» **TASK STATEMENT**:
Whenever the string "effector" turns up in a line of the data below, copy that line.
Segment Start: SUPPLIED INFORMATION
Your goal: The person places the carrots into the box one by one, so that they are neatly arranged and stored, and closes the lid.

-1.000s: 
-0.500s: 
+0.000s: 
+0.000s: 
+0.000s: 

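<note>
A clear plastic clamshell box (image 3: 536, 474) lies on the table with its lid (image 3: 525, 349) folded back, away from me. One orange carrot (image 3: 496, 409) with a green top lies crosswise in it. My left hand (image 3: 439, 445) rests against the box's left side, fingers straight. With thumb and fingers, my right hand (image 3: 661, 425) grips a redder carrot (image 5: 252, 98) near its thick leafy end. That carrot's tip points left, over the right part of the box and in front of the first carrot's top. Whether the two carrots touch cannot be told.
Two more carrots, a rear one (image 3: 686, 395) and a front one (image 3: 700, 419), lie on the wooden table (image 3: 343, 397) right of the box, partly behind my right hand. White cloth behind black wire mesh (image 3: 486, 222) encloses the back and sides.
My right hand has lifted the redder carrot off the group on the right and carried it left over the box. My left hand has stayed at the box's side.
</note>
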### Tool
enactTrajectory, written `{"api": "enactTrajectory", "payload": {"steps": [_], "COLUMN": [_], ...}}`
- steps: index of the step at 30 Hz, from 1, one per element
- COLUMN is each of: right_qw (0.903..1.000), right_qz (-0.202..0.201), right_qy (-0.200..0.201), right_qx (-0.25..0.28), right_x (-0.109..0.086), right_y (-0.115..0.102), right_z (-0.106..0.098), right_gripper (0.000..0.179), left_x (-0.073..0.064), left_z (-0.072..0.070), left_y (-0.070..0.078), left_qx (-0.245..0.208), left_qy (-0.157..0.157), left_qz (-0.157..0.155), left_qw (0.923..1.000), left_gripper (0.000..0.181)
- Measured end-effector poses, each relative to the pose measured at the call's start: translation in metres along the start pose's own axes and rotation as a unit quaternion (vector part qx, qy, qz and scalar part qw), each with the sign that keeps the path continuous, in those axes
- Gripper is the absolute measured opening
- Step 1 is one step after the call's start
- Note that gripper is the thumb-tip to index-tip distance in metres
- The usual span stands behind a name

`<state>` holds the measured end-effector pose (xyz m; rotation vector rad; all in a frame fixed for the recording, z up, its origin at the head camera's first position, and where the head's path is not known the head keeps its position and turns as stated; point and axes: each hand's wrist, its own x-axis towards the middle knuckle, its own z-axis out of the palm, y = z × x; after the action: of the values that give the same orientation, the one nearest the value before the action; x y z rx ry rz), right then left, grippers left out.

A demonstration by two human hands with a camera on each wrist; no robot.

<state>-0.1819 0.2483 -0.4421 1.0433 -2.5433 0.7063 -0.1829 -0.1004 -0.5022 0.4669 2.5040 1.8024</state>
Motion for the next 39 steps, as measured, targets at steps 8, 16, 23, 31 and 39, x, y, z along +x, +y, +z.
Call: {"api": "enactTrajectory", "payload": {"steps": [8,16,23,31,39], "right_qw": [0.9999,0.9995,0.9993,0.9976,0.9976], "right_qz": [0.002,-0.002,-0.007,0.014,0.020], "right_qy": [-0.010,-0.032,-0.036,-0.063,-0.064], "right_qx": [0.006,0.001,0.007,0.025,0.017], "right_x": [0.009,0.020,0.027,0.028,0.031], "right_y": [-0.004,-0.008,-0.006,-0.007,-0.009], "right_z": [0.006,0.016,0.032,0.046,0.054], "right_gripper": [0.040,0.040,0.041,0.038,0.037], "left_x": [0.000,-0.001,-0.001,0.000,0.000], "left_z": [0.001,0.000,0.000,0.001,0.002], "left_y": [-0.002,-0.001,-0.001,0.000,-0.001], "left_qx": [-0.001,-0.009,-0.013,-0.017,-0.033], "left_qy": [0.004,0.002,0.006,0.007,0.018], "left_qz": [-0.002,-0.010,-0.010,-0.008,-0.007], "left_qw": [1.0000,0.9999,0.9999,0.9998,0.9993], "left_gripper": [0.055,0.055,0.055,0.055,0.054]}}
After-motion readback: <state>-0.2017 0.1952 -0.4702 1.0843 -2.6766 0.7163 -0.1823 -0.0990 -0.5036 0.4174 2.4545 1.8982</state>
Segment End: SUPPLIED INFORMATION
» **PROBLEM SOLUTION**:
- Measured end-effector poses, each relative to the pose measured at the call's start: translation in metres along the start pose's own axes and rotation as a unit quaternion (vector part qx, qy, qz and scalar part qw), each with the sign that keeps the path continuous, in those axes
`<state>` holds the measured end-effector pose (xyz m; rotation vector rad; all in a frame fixed for the recording, z up, its origin at the head camera's first position, and where the head's path is not known the head keeps its position and turns as stated; point and axes: each hand's wrist, its own x-axis towards the middle knuckle, its own z-axis out of the palm, y = z × x; after the action: of the values that give the same orientation, the one nearest the value before the action; x y z rx ry rz), right then left, grippers left out.

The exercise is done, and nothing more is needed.